Most people think you have to be over the legal limit to get a DUI charge, but that is not the case. Driving with a blood alcohol content of 0.8 percent or higher is a good way to find yourself on the wrong side of the law. Even if your blood alcohol content is under the legal limit, an officer can still make an arrest if he believes you are impaired. A defense lawyer can try to point out mistakes the officer made during the stop or factors that could have made it hard for anyone to pass the roadside test.

The Simple Answer

The simple answer is that getting a DUI dropped is possible but not likely. Even if you have a range of factors on your side, the judge and prosecutor will likely push the charges as far as they can. Prosecutors like to keep their win rate up, so they won’t want a trial if they have a decent chance of losing.

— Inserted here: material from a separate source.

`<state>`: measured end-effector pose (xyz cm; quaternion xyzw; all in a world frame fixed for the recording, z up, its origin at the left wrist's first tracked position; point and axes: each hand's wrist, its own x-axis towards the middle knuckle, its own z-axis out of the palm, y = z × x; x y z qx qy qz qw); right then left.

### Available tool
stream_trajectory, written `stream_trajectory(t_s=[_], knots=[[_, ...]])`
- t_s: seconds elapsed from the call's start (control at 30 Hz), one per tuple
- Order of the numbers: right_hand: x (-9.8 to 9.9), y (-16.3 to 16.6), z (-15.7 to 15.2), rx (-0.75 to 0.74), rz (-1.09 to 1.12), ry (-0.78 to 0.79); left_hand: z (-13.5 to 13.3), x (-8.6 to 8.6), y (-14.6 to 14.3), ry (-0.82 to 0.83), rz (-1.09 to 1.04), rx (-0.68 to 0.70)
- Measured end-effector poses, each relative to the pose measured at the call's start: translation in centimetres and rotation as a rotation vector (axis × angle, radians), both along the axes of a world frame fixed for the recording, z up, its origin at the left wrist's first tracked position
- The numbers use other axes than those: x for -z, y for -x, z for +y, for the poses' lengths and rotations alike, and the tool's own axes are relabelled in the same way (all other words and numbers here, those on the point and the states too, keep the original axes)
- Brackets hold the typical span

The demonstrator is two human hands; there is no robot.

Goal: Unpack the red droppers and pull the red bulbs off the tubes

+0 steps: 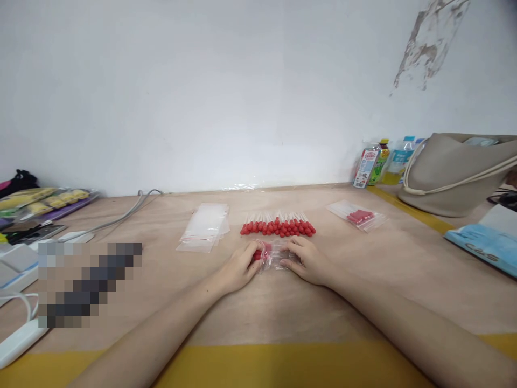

In these situations, they will try offering a plea bargain to avoid going to trial and facing the uncertainty.

Also, remember that the police can and will lie to you about the amount of evidence they have to use against you at trial. You won’t know the true strength of their case until the discovery process. During discovery, the defense and prosecution put their cards on the table, revealing all evidence that will come to light at trial. Only an experienced DUI lawyer can tell you what path makes the most sense for your situation. The right defense attorney will review each detail of your case and give you the best possible results.